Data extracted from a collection
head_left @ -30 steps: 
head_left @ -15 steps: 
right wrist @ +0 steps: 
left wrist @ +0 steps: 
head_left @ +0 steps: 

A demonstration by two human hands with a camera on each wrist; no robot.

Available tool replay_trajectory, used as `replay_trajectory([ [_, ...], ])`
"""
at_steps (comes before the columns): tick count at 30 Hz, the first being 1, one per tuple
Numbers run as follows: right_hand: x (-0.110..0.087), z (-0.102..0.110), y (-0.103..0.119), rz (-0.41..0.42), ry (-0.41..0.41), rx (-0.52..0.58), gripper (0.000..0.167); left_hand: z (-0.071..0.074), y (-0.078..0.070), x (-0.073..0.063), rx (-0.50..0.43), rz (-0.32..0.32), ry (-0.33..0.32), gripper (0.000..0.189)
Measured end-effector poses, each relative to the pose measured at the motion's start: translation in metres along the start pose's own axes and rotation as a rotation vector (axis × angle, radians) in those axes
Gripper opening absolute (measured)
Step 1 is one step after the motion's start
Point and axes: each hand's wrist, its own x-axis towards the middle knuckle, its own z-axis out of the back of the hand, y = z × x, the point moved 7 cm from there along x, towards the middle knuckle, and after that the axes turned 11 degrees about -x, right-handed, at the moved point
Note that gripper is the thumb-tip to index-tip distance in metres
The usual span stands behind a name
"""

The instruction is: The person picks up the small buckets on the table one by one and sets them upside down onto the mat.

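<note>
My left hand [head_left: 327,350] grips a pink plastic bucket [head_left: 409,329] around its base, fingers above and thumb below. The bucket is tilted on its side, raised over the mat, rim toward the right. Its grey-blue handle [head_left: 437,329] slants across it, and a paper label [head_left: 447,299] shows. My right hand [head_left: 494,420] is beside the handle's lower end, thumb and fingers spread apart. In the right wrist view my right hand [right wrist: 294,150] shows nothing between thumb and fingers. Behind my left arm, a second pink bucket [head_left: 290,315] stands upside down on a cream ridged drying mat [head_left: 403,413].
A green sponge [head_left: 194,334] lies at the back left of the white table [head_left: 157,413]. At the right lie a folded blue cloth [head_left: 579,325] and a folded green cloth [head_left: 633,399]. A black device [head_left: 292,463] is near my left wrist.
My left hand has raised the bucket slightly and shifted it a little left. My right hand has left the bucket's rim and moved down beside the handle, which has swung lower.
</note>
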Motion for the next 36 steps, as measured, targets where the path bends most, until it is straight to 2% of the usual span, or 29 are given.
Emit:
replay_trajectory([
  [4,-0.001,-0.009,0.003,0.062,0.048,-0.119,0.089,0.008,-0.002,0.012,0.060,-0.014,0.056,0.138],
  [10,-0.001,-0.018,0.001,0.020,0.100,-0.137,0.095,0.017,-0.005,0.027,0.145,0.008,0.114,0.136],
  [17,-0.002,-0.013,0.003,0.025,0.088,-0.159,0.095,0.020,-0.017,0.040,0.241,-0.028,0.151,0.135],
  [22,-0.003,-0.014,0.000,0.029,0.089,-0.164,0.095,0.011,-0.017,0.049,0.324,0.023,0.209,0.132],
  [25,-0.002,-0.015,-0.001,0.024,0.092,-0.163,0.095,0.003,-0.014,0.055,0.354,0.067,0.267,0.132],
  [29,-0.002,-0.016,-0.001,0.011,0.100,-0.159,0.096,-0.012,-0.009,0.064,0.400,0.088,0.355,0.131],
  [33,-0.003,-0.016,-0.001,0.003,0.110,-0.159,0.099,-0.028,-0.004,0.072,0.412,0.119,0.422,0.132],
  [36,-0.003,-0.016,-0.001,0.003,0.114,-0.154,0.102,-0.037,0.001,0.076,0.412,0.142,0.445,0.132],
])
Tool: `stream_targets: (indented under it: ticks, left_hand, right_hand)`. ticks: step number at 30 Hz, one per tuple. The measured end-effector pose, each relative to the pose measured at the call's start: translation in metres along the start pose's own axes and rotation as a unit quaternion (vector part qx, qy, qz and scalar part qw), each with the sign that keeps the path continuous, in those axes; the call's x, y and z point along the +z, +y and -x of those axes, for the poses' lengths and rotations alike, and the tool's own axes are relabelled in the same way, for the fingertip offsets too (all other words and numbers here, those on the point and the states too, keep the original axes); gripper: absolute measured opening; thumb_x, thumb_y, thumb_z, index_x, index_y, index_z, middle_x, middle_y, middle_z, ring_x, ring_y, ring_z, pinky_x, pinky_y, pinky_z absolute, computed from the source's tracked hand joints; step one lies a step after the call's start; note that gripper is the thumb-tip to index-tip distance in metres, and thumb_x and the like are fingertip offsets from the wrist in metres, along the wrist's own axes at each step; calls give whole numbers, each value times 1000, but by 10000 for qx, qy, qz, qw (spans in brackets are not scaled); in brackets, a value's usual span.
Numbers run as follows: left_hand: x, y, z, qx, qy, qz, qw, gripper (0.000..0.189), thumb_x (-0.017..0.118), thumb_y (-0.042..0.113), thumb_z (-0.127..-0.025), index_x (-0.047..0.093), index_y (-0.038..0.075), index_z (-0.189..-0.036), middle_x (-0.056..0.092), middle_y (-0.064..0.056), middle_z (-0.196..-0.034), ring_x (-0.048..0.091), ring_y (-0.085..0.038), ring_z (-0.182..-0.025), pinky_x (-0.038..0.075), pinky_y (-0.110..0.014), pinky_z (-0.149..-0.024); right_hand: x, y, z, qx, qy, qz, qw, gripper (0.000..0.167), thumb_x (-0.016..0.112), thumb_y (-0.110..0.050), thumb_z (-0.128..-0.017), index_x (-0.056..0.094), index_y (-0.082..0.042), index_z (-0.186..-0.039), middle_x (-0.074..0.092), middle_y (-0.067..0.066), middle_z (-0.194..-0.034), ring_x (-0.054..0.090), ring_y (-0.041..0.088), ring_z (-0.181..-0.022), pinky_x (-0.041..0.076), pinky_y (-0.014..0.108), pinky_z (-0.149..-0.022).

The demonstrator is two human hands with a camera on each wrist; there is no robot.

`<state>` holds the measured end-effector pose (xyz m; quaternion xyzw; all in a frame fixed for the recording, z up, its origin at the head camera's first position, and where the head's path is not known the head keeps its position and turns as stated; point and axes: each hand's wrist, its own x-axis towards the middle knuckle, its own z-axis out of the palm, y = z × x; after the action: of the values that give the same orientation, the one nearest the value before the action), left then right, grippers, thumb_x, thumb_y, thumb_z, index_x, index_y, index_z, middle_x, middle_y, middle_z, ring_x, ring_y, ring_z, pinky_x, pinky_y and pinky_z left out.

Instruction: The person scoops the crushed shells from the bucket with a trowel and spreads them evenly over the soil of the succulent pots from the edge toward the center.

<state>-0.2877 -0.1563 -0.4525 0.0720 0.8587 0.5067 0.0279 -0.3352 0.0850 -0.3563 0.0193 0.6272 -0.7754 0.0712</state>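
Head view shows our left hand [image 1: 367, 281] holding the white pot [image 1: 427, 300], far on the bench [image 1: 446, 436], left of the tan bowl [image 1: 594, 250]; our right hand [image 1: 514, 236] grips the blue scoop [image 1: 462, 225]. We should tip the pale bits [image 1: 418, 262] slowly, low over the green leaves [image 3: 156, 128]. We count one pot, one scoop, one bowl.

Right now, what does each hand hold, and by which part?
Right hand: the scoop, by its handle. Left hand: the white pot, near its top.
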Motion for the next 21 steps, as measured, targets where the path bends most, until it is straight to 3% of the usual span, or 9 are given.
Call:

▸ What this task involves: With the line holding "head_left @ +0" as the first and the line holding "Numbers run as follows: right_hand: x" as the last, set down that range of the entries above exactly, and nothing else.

▸ Problem solution:
head_left @ +0 steps: 

A demonstration by two human hands with a camera on each wrist; no robot.

Available tool replay_trajectory, used as `replay_trajectory([ [_, ...], ])`
"""
at_steps (comes before the columns): tick count at 30 Hz, the first being 1, one per tuple
Numbers run as follows: right_hand: x (-0.110..0.087), z (-0.102..0.110), y (-0.103..0.119), rz (-0.41..0.42), ry (-0.41..0.41), rx (-0.52..0.58), gripper (0.000..0.167); left_hand: z (-0.071..0.074), y (-0.078..0.070), x (-0.073..0.063), rx (-0.50..0.43), rz (-0.32..0.32), ry (-0.33..0.32), gripper (0.000..0.189)

No more work is needed for this exercise.